И вот уже 18 января. Она стоит в маленькой белой комнате, глядя на тело Патрика, распростертое перед ней. «Я самозванка, — говорит она себе, — отвратительная обманщица, которая не заслуживает его». Но все же, несмотря на шок, она чувствует, что рада, ведь она так и не сказала ему этого, не испортила последние месяцы его жизни. Она рада, что не сказала ему эти жестокие слова:

— Патрик, я больше так не могу. Не могу быть с тобой. Я — я не люблю тебя.

* * *

Фрэн заходит пожелать ей спокойной ночи и тепло укутывает ее, как ребенка. Белла уткнулась подбородком в отвернутый край простыни, устраиваясь поуютнее и ощущая себя завернутым в салфетку сэндвичем. Она долго разглядывает обои с розочками. У них неровные края и как попало склеенные стыки. Лампочка около кровати освещает несколько веселых кувшинок вместе с пушистыми веточками и маленькими ромашками, торчащих из маленькой синей вазочки. Забавно, думает она, я никогда не замечала, до чего прелестны кувшинки, как идеален каждый лепесток, как он гладок. Она потихоньку засыпает, и, когда ее веки смыкаются, их желтые головки согревают ее как солнышки.


Патрик идет впереди, за ним очень трудно угнаться. Его длинные ноги уносят его все дальше — с каждым шагом. Запыхавшись, она все-таки догоняет его и берет за плечо. Он оборачивается, похоже, он удивлен и даже немного раздражен. Потом он опускается на землю и жестом приглашает ее прилечь рядом.

Здесь холодно, кожей она чувствует сырое, неласковое прикосновение воздуха. Она ложится на землю рядом с ним. В этом молочном свете его лицо кажется неясным, расплывчатым. За спиной она чувствует бетонный бордюр, под собой — острые камни его могилы. Они впиваются ей в кожу, в тело, но она пытается не застонать, чтобы он ничего не заметил. Похоже, он забыл о ней. Вдруг он ударяет ладонью по надгробному камню.

— Хорошее, твердое изголовье, а? — говорит он и смеется.

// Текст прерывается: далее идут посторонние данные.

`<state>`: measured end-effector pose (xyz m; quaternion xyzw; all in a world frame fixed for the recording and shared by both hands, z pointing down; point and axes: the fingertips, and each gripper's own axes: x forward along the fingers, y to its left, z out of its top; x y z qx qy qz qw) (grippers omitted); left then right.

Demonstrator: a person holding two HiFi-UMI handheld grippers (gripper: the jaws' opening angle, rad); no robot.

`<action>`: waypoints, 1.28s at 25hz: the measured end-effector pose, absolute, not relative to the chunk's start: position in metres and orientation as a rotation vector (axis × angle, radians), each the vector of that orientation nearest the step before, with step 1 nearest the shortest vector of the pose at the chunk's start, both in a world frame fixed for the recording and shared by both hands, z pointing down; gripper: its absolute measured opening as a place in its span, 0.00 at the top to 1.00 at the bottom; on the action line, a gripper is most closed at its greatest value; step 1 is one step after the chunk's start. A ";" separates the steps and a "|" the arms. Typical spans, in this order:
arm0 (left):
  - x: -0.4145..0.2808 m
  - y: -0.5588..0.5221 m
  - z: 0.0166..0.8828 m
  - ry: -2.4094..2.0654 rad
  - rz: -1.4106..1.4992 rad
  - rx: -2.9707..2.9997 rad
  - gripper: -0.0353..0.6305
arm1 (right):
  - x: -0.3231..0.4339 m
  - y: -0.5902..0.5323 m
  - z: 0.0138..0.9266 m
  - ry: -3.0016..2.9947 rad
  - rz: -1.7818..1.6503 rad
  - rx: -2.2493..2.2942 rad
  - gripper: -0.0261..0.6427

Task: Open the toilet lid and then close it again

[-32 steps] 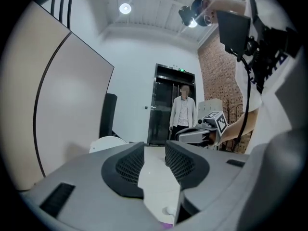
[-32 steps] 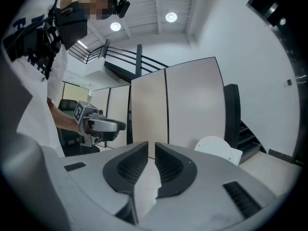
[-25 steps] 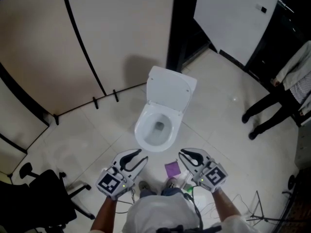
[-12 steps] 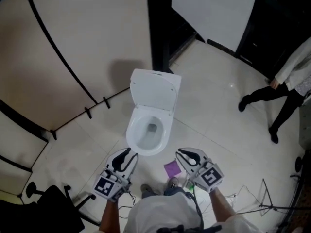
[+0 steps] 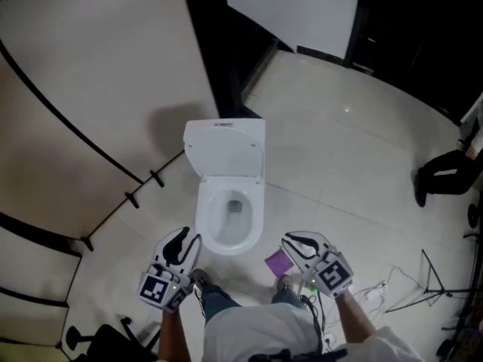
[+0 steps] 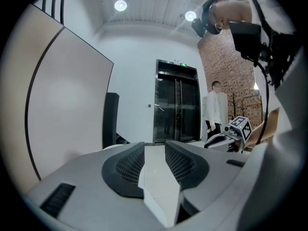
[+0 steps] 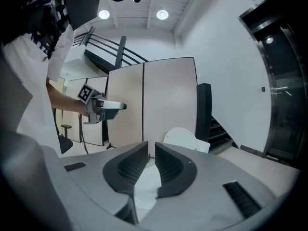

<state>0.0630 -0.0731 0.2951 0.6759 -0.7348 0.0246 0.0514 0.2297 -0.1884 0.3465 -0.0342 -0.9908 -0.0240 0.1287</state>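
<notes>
**Inspector:** Head view. Where is the toilet?

**Assistant:** The toilet [image 5: 202, 219] stands on the floor [image 5: 339, 157] close to the partition [image 5: 90, 74]. The lid [image 5: 224, 153] is raised and upright at the back, and the bowl is exposed. Neither gripper touches it.

**Inspector:** And the grippers?

**Assistant:** The left gripper [image 5: 190, 237] is just beside the bowl's front left. The right gripper [image 5: 290, 243] is off the front right, over a purple sheet [image 5: 278, 262] lying on the floor. Both are apart from the toilet.

**Inspector:** Left gripper view.

**Assistant:** The jaws are released, with a clear gap and only floor showing between them. Beyond them are dark glass doors [image 6: 176, 102] and a bystander [image 6: 215, 110] in white. The right gripper shows at the right edge.

**Inspector:** Right gripper view.

**Assistant:** The jaws are nearly together, but a narrow gap shows and they grasp nothing. Pale floor or bowl shows through the gap, and I cannot tell which. The raised lid appears just past the right jaw, in front of the partition. The left gripper shows at the left, level, held in a hand.
</notes>
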 end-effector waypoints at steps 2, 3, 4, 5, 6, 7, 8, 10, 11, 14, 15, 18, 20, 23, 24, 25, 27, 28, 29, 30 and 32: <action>0.033 -0.075 0.304 -2.180 0.128 2.119 0.76 | 0.209 -0.184 0.352 -2.885 -0.043 -0.034 0.89; 0.015 -0.074 0.309 -2.147 0.160 2.156 0.76 | 0.196 -0.180 0.354 -2.890 -0.024 0.010 0.89; -0.005 -0.073 0.315 -2.113 0.191 2.194 0.76 | 0.181 -0.177 0.356 -2.895 -0.001 0.060 0.89; -0.025 -0.071 0.320 -2.079 0.214 2.230 0.76 | 0.167 -0.174 0.358 -2.897 0.021 0.115 0.89; -0.044 -0.069 0.325 -2.045 0.229 2.263 0.76 | 0.152 -0.173 0.360 -2.893 0.042 0.173 0.89; -0.064 -0.066 0.329 -2.007 0.244 2.293 0.76 | 0.138 -0.171 0.360 -2.884 0.062 0.236 0.89; -0.082 -0.063 0.332 -1.962 0.267 2.324 0.76 | 0.124 -0.170 0.360 -2.873 0.084 0.303 0.89; -0.116 -0.058 0.336 -1.859 0.331 2.390 0.76 | 0.096 -0.166 0.359 -2.855 0.113 0.430 0.89; -0.132 -0.056 0.339 -1.810 0.359 2.419 0.76 | 0.083 -0.163 0.358 -2.846 0.113 0.481 0.89; -0.171 -0.056 0.348 -1.706 0.378 2.481 0.76 | 0.051 -0.158 0.359 -2.804 0.077 0.571 0.89; -0.181 -0.060 0.351 -1.679 0.371 2.495 0.76 | 0.043 -0.159 0.359 -2.789 0.060 0.585 0.89; -0.205 -0.077 0.365 -1.613 0.369 2.509 0.76 | 0.029 -0.175 0.360 -2.760 0.032 0.600 0.89; -0.217 -0.095 0.375 -1.584 0.361 2.502 0.76 | 0.026 -0.196 0.365 -2.732 0.027 0.586 0.89; -0.233 -0.132 0.394 -1.554 0.351 2.487 0.75 | 0.018 -0.242 0.384 -2.670 -0.005 0.523 0.87; -0.239 -0.146 0.402 -1.550 0.361 2.483 0.75 | 0.014 -0.259 0.391 -2.651 -0.014 0.502 0.83; -0.246 -0.162 0.409 -1.550 0.376 2.480 0.75 | 0.009 -0.276 0.398 -2.634 -0.015 0.483 0.78; -0.260 -0.196 0.421 -1.553 0.411 2.481 0.75 | -0.004 -0.309 0.410 -2.610 -0.028 0.437 0.71; -0.265 -0.213 0.426 -1.550 0.430 2.483 0.75 | -0.011 -0.326 0.416 -2.601 -0.043 0.412 0.69; -0.269 -0.231 0.432 -1.540 0.450 2.487 0.72 | -0.018 -0.344 0.421 -2.591 -0.054 0.393 0.67; -0.271 -0.246 0.438 -1.523 0.472 2.492 0.68 | -0.025 -0.361 0.425 -2.582 -0.056 0.381 0.66; -0.273 -0.271 0.451 -1.476 0.535 2.504 0.65 | -0.041 -0.390 0.434 -2.566 -0.045 0.357 0.65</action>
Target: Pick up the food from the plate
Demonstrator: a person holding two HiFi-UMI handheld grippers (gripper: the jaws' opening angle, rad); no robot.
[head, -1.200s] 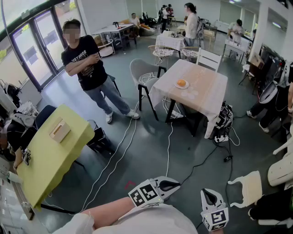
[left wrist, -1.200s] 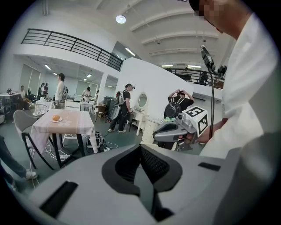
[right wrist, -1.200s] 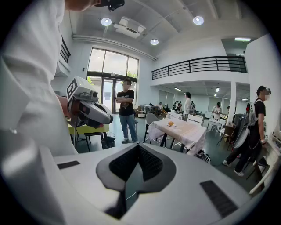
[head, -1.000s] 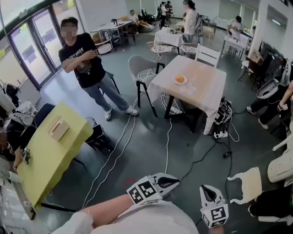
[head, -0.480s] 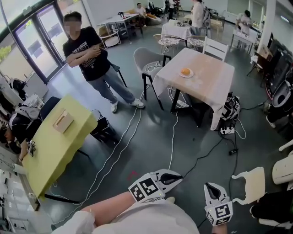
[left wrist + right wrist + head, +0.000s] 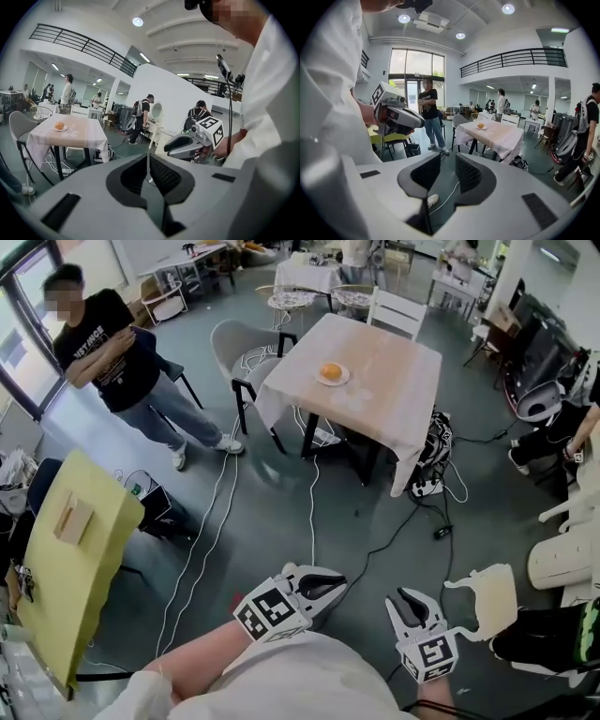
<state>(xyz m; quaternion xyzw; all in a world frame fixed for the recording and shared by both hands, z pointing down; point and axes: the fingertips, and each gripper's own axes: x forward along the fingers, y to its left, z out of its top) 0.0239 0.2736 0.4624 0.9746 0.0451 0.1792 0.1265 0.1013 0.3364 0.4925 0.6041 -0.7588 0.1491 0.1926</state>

Она старается улыбнуться шутке, но его лицо уже снова серьезно. Он берет ее за руку, и у нее перехватывает дыхание: его кожа холодна, как камень, и тонка, как пленка расплавленного воска. Она видит, как он медленно поднимает ее руку, будто та существует отдельно от нее, и указывает на памятник. Он проводит ее пальцем по надписи в самом низу.

R.I.P.

Некоторое время он смотрит на нее, а потом закрывает глаза. Она опять проводит пальцем по надписи, ощущая бороздки на камне, желая, чтобы эти буквы врезались в ее память навсегда. Вдруг ей становится все совершенно ясно. Теперь она знает, что же на самом деле значат эти буквы. Покойся в мире. Их написали здесь не для мертвых, которые тихо лежат в рыхлой земле и у которых больше нет мыслей и страхов, чьи радости и боль забыты.

Это надпись для живых.


Раннее утро. Тонкий лучик света озаряет комнату. Она открывает глаза и начинает тихонько плакать.

31

Она роется в своем альбоме для эскизов. Они где-то здесь, да. Вот, у нее есть несколько набросков да еще память. Память о нем.

Она начинает писать. Она пишет его таким, каким он запомнился ей — худощавое тело неловко втиснуто в кресло, одна нога перекинута через подлокотник. Если бы удалось уловить то движение, когда он, читая книгу, крутит ногой сначала в одну сторону, затем в другую! Может, нарисовать ступню под углом, чтобы чувствовалось движение? Она знает, что должна написать все за один раз, сейчас, пока она все так четко помнит: его голос, его нежные прикосновения. Эти воспоминания придают силы, дарят вдохновение, позволяющее перенести их на бумагу.


Она понимает, что получилось хорошо, даже лучше, чем она ожидала. Ведь зачастую живопись для нее становилась работой, и даже более того — битвой с присущими краске, бумаге или холсту ограничениями, с творческим бессилием, когда между образом в ее голове и его вялым воспроизведением на холсте возникает непреодолимый разрыв. Но иногда случалось так, что картина, которую она представляла себе и видела внутренним взором, сама выпархивала из-под ее кисти, как бабочка, присевшая отдохнуть, и это был поистине редкий и оттого драгоценный подарок.